Everything from the first line of the records below through the line containing "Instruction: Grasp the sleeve" is to be retyped exactly; leave out the rest.

Records provided:
+---+

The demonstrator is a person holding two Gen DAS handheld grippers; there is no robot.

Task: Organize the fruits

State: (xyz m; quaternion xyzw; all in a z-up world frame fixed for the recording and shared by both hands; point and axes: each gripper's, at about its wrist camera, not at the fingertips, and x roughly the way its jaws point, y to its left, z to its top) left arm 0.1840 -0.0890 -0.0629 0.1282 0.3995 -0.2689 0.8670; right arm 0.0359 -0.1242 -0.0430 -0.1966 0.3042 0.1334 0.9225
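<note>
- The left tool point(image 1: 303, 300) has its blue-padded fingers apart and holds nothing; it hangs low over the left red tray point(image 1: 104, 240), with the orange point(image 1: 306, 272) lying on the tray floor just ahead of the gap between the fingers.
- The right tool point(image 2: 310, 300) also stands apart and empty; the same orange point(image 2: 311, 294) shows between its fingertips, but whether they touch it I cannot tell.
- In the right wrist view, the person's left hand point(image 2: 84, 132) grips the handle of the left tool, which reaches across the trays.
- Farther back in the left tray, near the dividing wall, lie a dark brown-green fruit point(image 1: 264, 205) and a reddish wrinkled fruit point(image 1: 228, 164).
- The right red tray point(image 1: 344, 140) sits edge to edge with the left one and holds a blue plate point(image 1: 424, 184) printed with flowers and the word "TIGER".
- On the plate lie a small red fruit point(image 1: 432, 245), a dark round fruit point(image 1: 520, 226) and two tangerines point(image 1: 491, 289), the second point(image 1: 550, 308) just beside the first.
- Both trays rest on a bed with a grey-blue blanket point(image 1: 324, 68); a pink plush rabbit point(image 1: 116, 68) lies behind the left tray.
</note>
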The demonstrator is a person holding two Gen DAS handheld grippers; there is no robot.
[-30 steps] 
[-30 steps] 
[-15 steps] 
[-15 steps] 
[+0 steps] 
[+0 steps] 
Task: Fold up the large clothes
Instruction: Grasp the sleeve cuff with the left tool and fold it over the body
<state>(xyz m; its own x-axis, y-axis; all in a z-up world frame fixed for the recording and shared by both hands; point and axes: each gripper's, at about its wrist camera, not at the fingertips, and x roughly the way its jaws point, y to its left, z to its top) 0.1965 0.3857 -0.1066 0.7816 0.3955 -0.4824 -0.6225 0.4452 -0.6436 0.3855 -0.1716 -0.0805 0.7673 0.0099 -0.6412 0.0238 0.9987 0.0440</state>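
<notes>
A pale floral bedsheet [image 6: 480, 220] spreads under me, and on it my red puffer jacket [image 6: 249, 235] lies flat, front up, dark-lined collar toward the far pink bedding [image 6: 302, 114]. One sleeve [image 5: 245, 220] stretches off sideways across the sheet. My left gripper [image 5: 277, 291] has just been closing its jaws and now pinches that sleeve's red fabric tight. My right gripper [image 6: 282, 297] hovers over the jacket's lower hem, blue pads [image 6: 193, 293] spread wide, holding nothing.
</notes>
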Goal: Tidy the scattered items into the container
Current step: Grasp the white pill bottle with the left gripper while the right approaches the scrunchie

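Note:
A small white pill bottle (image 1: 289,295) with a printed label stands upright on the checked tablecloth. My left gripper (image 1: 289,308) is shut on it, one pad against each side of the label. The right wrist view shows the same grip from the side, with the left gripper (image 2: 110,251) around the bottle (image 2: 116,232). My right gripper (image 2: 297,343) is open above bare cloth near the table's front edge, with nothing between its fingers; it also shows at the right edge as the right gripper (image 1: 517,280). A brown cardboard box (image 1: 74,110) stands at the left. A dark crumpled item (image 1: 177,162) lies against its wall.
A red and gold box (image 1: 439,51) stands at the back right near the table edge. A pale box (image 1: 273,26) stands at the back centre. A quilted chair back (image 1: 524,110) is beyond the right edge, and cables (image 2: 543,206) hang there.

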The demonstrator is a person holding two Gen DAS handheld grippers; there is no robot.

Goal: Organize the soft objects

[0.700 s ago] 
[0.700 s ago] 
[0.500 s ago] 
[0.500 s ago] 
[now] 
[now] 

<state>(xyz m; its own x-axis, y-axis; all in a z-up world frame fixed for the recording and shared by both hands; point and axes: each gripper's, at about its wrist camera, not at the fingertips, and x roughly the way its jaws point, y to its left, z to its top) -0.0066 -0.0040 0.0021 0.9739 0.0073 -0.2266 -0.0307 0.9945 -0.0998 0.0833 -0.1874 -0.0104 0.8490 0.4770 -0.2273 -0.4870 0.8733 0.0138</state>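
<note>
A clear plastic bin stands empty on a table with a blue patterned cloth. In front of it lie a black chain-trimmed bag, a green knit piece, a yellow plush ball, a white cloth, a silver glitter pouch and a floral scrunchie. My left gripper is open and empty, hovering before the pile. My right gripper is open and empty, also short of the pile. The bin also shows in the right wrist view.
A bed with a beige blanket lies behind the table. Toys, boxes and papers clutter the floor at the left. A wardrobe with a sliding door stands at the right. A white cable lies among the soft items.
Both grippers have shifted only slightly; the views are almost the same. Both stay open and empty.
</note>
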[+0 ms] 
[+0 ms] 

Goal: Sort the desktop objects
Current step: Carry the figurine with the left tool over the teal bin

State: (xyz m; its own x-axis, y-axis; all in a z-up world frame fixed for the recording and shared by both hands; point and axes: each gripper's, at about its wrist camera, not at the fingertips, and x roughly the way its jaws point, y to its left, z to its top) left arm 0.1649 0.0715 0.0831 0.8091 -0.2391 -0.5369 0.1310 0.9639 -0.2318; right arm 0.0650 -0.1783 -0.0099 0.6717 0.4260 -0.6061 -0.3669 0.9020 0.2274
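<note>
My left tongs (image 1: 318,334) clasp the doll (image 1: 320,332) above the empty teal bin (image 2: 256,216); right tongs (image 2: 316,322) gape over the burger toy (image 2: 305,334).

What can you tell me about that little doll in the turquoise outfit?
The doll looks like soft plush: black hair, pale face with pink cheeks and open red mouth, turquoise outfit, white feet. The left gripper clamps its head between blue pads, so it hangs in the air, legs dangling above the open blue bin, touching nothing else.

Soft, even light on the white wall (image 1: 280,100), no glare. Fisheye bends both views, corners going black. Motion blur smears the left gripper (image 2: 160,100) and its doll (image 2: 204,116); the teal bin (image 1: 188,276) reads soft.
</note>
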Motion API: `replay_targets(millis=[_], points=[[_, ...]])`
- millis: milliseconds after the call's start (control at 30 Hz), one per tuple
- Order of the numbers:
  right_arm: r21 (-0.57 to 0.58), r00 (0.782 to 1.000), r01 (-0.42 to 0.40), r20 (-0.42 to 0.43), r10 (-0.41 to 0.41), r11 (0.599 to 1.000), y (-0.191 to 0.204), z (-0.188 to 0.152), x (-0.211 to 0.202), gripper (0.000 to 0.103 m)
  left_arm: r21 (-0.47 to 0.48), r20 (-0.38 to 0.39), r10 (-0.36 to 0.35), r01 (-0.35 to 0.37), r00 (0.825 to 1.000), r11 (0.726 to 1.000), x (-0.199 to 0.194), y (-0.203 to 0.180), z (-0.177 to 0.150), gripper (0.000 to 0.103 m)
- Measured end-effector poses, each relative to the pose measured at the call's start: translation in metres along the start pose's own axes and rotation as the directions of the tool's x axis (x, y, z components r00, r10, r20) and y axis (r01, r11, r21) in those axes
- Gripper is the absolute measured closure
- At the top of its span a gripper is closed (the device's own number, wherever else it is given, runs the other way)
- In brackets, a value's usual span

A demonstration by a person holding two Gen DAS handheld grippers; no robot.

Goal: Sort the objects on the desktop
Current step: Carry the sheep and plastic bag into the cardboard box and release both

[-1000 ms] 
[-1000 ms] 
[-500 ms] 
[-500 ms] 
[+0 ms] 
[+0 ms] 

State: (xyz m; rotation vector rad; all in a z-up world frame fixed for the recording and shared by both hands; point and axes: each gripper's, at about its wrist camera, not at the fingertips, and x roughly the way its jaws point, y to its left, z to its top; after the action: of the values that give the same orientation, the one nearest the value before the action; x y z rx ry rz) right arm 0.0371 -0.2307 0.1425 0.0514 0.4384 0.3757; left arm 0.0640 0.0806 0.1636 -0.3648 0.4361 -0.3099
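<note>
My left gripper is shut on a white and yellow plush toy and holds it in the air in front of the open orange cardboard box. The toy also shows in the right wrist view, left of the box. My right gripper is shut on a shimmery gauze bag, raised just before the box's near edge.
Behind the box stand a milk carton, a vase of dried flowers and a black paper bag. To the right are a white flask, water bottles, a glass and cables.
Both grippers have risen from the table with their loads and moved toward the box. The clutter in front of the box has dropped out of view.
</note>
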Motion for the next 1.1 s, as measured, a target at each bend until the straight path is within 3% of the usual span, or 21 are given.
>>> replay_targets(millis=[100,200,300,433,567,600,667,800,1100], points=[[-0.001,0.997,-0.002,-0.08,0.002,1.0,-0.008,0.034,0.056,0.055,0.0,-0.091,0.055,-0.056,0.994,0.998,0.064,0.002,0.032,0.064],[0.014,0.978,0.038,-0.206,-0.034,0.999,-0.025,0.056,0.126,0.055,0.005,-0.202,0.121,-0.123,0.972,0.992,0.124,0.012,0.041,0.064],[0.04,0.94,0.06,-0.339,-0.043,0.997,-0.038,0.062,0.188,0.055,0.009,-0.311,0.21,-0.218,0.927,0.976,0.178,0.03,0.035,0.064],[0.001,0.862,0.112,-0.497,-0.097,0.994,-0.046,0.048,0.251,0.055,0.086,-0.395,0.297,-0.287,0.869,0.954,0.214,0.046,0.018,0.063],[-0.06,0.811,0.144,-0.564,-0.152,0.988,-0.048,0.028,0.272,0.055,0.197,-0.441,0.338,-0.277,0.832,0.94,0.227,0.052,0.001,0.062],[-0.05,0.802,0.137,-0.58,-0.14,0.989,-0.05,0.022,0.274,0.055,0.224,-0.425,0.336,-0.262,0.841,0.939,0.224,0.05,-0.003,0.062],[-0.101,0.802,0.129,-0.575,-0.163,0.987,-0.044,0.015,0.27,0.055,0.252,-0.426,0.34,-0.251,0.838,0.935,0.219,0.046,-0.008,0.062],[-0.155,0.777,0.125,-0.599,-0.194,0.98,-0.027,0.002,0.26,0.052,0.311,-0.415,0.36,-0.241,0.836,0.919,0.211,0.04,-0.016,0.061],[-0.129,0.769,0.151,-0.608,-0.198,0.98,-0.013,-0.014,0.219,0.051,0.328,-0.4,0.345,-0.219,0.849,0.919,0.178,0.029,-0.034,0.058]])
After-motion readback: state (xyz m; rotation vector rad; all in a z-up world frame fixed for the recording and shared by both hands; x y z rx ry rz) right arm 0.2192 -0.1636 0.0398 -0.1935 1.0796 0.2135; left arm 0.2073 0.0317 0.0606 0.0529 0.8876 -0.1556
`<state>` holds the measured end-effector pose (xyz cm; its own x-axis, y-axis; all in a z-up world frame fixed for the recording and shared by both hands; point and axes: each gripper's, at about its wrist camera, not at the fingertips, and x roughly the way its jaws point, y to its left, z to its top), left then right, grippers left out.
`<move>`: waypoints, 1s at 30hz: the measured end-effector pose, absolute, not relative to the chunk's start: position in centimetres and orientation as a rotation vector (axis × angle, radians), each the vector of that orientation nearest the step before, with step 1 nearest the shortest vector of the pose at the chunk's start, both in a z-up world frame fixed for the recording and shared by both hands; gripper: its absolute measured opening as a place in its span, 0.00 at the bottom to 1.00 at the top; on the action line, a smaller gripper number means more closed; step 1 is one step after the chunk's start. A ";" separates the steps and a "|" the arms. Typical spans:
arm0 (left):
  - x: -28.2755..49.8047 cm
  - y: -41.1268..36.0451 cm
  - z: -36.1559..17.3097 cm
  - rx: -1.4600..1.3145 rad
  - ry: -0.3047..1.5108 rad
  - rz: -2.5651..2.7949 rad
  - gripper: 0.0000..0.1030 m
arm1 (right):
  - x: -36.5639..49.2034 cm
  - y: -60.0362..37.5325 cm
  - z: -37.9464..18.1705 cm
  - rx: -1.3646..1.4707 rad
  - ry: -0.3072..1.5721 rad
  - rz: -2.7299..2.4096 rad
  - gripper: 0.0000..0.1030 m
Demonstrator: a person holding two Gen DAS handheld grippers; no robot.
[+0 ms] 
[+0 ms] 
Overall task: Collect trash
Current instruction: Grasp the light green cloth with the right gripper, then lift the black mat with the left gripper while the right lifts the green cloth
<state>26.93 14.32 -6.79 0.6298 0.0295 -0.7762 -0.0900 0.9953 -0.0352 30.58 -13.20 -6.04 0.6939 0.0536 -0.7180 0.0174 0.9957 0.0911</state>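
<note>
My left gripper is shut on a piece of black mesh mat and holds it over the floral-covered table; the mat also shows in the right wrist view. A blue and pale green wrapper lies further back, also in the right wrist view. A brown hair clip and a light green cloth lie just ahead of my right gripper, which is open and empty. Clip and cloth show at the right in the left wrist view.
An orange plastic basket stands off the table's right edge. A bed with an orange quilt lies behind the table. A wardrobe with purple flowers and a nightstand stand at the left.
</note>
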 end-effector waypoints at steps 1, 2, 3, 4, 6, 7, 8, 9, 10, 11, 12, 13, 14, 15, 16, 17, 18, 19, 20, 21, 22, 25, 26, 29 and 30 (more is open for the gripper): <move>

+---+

Written answer:
The demonstrator is a person holding two Gen DAS handheld grippers; there is no robot.

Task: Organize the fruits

State: (xyz m; quaternion xyzw; all in a z-up world frame fixed for the recording and shared by both hands; point and axes: each gripper's, at about its wrist camera, not at the fingertips, and x roughly the way its jaws point, y to its left, z to its top) left arm 0.1840 -0.0890 -0.0629 0.1282 0.3995 -0.2689 0.8670; right arm 0.0359 -0.1242 -0.0430 -0.1966 0.3042 0.1334 0.9225
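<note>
- The left tool point(image 1: 303, 300) has its blue-padded fingers apart and holds nothing; it hangs low over the left red tray point(image 1: 104, 240), with the orange point(image 1: 306, 272) lying on the tray floor just ahead of the gap between the fingers.
- The right tool point(image 2: 310, 300) also stands apart and empty; the same orange point(image 2: 311, 294) shows between its fingertips, but whether they touch it I cannot tell.
- In the right wrist view, the person's left hand point(image 2: 84, 132) grips the handle of the left tool, which reaches across the trays.
- Farther back in the left tray, near the dividing wall, lie a dark brown-green fruit point(image 1: 264, 205) and a reddish wrinkled fruit point(image 1: 228, 164).
- The right red tray point(image 1: 344, 140) sits edge to edge with the left one and holds a blue plate point(image 1: 424, 184) printed with flowers and the word "TIGER".
- On the plate lie a small red fruit point(image 1: 432, 245), a dark round fruit point(image 1: 520, 226) and two tangerines point(image 1: 491, 289), the second point(image 1: 550, 308) just beside the first.
- Both trays rest on a bed with a grey-blue blanket point(image 1: 324, 68); a pink plush rabbit point(image 1: 116, 68) lies behind the left tray.
</note>
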The demonstrator is a person holding two Gen DAS handheld grippers; there is no robot.
[-30 steps] 
[-30 steps] 
[-15 steps] 
[-15 steps] 
[+0 steps] 
[+0 steps] 
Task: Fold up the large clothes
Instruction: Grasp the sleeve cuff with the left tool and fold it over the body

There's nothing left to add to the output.